*Task to complete*: Whenever a line in the listing contains "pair", copy that line.

*Record extracts*:
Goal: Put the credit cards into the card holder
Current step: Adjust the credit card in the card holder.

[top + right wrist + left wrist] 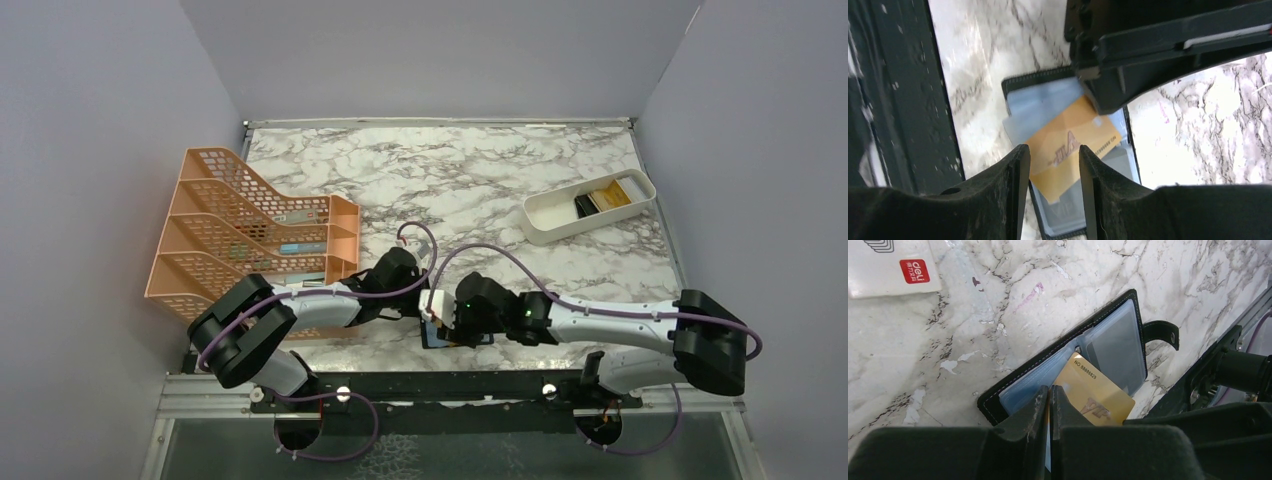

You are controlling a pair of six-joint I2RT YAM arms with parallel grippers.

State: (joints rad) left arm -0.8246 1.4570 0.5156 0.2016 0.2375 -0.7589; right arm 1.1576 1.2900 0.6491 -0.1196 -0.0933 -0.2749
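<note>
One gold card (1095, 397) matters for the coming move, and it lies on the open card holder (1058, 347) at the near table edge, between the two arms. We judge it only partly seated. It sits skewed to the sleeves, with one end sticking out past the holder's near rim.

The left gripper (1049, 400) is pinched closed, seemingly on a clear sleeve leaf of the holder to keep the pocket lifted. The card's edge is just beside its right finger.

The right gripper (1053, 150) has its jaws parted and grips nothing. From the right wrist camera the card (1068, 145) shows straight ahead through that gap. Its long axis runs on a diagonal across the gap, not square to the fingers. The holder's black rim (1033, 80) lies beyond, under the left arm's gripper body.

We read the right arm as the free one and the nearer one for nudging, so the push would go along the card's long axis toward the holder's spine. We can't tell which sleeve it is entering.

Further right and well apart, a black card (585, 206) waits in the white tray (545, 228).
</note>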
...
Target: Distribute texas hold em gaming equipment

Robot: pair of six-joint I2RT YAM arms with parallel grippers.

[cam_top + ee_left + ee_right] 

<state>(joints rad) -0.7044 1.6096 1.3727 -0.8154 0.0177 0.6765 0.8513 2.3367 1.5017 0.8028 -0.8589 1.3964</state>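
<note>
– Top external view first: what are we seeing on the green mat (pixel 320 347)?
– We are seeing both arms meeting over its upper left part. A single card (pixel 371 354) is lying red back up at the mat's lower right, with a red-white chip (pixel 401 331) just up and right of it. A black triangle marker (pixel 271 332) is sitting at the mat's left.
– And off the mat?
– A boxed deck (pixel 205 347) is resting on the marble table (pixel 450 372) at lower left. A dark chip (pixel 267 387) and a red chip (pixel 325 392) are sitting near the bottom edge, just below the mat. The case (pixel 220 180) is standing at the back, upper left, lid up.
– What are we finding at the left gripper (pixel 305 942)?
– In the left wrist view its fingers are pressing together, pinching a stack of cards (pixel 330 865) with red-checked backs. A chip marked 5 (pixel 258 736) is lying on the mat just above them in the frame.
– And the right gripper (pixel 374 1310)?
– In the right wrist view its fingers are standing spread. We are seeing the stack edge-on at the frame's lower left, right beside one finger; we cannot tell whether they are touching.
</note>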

*Answer section*:
You are controlling a pair of six-joint I2RT YAM arms with parallel grippers.
Robot: pair of six-joint I2RT YAM arms with parallel grippers.

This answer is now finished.